### INSTRUCTIONS TO FOLLOW
Whatever the lines below say, output them exactly.

### DATA SUPPLIED
-- Opening Marker --

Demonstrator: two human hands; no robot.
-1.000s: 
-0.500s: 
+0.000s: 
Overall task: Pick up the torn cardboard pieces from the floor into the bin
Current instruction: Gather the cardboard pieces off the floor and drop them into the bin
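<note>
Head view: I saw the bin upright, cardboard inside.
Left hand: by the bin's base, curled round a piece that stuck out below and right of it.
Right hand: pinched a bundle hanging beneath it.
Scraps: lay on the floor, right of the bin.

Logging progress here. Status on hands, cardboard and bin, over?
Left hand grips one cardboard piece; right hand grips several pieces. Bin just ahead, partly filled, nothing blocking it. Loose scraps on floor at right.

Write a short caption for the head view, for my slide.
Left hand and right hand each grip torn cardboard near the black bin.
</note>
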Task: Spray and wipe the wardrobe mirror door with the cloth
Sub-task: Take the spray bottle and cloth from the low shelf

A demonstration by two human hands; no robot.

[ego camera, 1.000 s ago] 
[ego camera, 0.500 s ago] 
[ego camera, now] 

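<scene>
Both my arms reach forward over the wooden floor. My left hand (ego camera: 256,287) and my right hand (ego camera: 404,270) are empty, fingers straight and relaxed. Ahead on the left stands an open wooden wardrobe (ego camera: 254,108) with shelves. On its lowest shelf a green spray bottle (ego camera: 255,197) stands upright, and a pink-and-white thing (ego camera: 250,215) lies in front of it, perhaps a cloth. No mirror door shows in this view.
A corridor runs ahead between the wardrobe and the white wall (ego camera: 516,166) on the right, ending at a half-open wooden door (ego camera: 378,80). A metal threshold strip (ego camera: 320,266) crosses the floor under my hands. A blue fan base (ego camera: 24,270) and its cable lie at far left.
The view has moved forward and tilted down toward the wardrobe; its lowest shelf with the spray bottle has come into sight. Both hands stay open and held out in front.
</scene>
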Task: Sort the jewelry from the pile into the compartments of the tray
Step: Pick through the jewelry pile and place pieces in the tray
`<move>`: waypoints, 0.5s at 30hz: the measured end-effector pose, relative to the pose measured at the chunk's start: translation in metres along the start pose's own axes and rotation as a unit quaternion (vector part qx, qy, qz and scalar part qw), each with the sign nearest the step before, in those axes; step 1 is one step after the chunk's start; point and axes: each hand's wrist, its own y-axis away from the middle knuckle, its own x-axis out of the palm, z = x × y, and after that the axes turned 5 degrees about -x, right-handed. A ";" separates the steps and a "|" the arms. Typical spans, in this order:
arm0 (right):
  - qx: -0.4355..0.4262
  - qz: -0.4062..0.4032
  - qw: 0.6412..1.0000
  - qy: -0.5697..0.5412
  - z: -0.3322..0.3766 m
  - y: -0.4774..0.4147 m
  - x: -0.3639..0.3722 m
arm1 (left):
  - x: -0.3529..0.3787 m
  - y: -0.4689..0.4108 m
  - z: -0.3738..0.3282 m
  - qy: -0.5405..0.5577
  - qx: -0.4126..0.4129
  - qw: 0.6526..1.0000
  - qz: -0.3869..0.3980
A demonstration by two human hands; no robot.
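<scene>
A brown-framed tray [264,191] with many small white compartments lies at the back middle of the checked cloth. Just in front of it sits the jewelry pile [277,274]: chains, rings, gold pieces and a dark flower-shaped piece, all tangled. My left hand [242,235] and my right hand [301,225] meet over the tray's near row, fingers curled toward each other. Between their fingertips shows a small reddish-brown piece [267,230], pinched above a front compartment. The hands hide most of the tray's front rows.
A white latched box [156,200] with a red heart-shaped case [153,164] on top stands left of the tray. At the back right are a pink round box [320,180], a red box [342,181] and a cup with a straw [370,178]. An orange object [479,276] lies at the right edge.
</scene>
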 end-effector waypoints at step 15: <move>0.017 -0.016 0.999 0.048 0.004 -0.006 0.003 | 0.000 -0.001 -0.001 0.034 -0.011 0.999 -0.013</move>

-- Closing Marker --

### WRITTEN RESPONSE
Demonstrator: two human hands; no robot.
-1.000s: 
-0.500s: 
+0.000s: 
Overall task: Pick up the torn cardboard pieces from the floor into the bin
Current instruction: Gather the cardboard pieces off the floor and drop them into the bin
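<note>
Head view: I saw the bin upright, cardboard inside.
Left hand: by the bin's base, curled round a piece that stuck out below and right of it.
Right hand: pinched a bundle hanging beneath it.
Scraps: lay on the floor, right of the bin.

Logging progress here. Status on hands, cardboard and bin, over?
Left hand grips one cardboard piece; right hand grips several pieces. Bin just ahead, partly filled, nothing blocking it. Loose scraps on floor at right.

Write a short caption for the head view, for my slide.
Left hand and right hand each grip torn cardboard near the black bin.
</note>
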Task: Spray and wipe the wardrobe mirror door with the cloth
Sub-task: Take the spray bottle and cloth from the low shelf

A demonstration by two human hands; no robot.

[ego camera, 1.000 s ago] 
[ego camera, 0.500 s ago] 
[ego camera, now] 

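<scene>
Both my arms reach forward over the wooden floor. My left hand (ego camera: 256,287) and my right hand (ego camera: 404,270) are empty, fingers straight and relaxed. Ahead on the left stands an open wooden wardrobe (ego camera: 254,108) with shelves. On its lowest shelf a green spray bottle (ego camera: 255,197) stands upright, and a pink-and-white thing (ego camera: 250,215) lies in front of it, perhaps a cloth. No mirror door shows in this view.
A corridor runs ahead between the wardrobe and the white wall (ego camera: 516,166) on the right, ending at a half-open wooden door (ego camera: 378,80). A metal threshold strip (ego camera: 320,266) crosses the floor under my hands. A blue fan base (ego camera: 24,270) and its cable lie at far left.
The view has moved forward and tilted down toward the wardrobe; its lowest shelf with the spray bottle has come into sight. Both hands stay open and held out in front.
</scene>
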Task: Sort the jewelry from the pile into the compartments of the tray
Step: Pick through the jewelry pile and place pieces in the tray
`<move>`: waypoints, 0.5s at 30hz: the measured end-effector pose, relative to the pose measured at the chunk's start: translation in metres along the start pose's own axes and rotation as a unit quaternion (vector part qx, qy, qz and scalar part qw), each with the sign nearest the step before, in those axes; step 1 is one step after the chunk's start; point and axes: each hand's wrist, its own y-axis away from the middle knuckle, its own x-axis out of the palm, z = x × y, and after that the axes turned 5 degrees about -x, right-handed. A ";" separates the steps and a "|" the arms. Typical spans, in this order:
arm0 (right):
  - qx: -0.4355..0.4262
  - qz: -0.4062..0.4032
  - qw: 0.6412..1.0000
  - qy: -0.5697..0.5412
  - z: -0.3322..0.3766 m
  - y: -0.4774..0.4147 m
  - x: -0.3639..0.3722 m
arm1 (left):
  - x: -0.3529..0.3787 m
  - y: -0.4689..0.4108 m
  - z: -0.3738..0.3282 m
  - qy: -0.5405..0.5577
  - qx: -0.4126..0.4129
  - qw: 0.6526..1.0000
  - qz: -0.3869..0.3980
A demonstration by two human hands; no robot.
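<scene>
A brown-framed tray [264,191] with many small white compartments lies at the back middle of the checked cloth. Just in front of it sits the jewelry pile [277,274]: chains, rings, gold pieces and a dark flower-shaped piece, all tangled. My left hand [242,235] and my right hand [301,225] meet over the tray's near row, fingers curled toward each other. Between their fingertips shows a small reddish-brown piece [267,230], pinched above a front compartment. The hands hide most of the tray's front rows.
A white latched box [156,200] with a red heart-shaped case [153,164] on top stands left of the tray. At the back right are a pink round box [320,180], a red box [342,181] and a cup with a straw [370,178]. An orange object [479,276] lies at the right edge.
</scene>
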 end-effector waypoints at step 15: <move>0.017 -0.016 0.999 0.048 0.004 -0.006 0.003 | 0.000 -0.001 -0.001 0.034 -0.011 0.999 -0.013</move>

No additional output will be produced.